» Prompt:
Produce an exact copy of the first line of the data below and each line after it, please, up to and including the one with "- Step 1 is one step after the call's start".

» Data section:
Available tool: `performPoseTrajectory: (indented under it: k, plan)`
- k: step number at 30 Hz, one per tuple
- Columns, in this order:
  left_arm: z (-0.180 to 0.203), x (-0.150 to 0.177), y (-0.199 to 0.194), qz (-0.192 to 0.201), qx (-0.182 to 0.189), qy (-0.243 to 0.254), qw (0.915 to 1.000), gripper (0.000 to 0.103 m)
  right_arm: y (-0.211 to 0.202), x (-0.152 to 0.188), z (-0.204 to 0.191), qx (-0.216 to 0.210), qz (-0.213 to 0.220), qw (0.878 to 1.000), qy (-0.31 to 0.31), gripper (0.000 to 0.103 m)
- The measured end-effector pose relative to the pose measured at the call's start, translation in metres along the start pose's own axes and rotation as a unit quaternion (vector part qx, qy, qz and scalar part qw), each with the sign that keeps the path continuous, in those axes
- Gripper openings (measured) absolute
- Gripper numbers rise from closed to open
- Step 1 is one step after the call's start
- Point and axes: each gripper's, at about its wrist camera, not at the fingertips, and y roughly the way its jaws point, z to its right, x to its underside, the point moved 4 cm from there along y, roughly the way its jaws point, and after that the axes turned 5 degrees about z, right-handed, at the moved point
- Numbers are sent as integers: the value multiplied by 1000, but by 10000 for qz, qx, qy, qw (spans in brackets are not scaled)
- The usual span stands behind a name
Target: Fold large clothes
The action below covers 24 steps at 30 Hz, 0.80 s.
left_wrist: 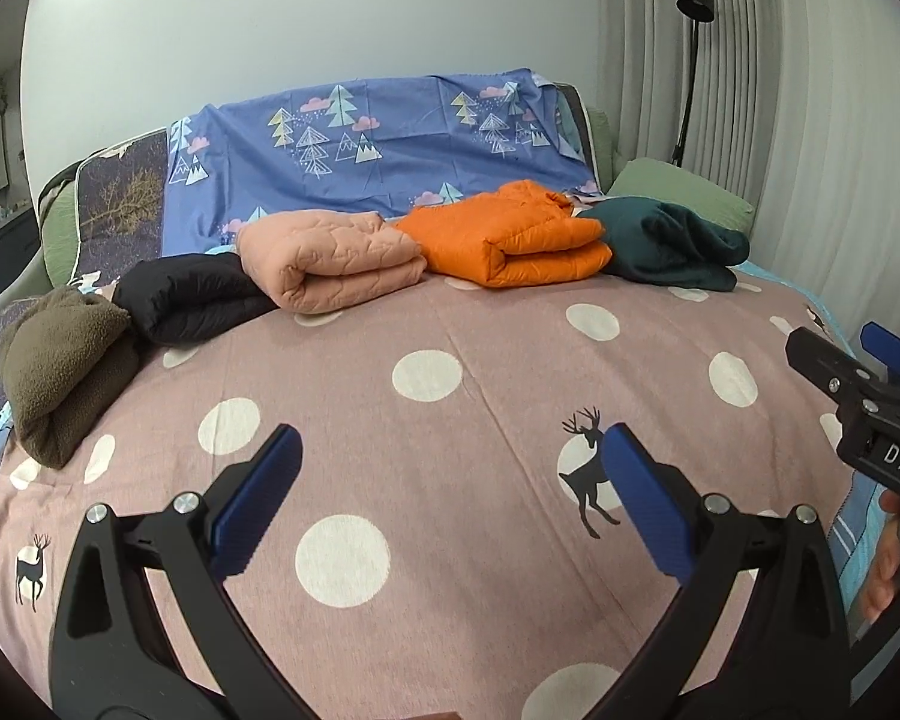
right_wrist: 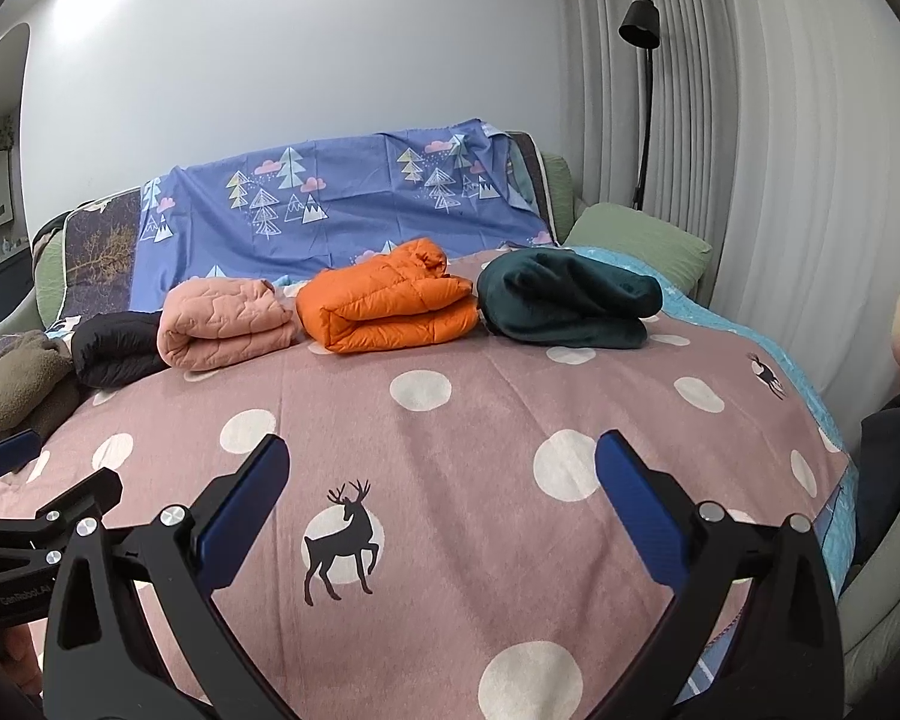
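Observation:
Several folded garments lie in a row along the far side of the bed: an olive fleece (left_wrist: 60,372), a black jacket (left_wrist: 192,297), a peach quilted jacket (left_wrist: 330,261), an orange puffer jacket (left_wrist: 510,237) and a dark teal garment (left_wrist: 666,240). They also show in the right wrist view: olive (right_wrist: 21,384), black (right_wrist: 114,348), peach (right_wrist: 222,324), orange (right_wrist: 390,300), teal (right_wrist: 564,297). My left gripper (left_wrist: 450,450) is open and empty above the pink spread. My right gripper (right_wrist: 441,462) is open and empty, beside the left one.
The bed has a pink spread with white dots and deer (left_wrist: 450,396). A blue tree-print sheet (left_wrist: 378,144) drapes the headboard. A green pillow (left_wrist: 684,192), a black floor lamp (left_wrist: 693,60) and grey curtains (left_wrist: 810,120) stand at the right.

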Motion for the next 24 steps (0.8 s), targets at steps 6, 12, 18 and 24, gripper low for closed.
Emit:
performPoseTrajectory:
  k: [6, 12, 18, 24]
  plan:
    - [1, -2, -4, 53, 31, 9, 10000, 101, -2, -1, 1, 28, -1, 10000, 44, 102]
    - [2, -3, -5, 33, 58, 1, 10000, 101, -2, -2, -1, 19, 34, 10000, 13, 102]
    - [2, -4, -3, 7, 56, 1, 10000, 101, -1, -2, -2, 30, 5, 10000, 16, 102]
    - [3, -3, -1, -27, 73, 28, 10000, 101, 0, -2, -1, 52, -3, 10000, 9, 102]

» Response area:
Available tool: `performPoseTrajectory: (indented under it: k, plan)`
- k: step number at 30 Hz, one per tuple
- Columns, in this order:
  left_arm: z (-0.180 to 0.203), x (-0.150 to 0.177), y (-0.199 to 0.194), qz (-0.192 to 0.201), qx (-0.182 to 0.189), qy (-0.243 to 0.254), qw (0.915 to 1.000), gripper (0.000 to 0.103 m)
  right_arm: y (-0.211 to 0.202), x (-0.152 to 0.188), z (-0.204 to 0.191), qx (-0.216 to 0.210), qz (-0.213 to 0.220), qw (0.878 to 1.000), qy (-0.31 to 0.31), gripper (0.000 to 0.103 m)
- The measured end-effector pose relative to the pose measured at the call's start, translation in metres along the start pose's own axes and rotation as a unit quaternion (vector part qx, qy, qz and scalar part qw), each with the sign that keeps the path continuous, in those axes
- Gripper openings (measured) absolute
- Gripper numbers rise from closed to open
- Step 1 is one step after the call's start

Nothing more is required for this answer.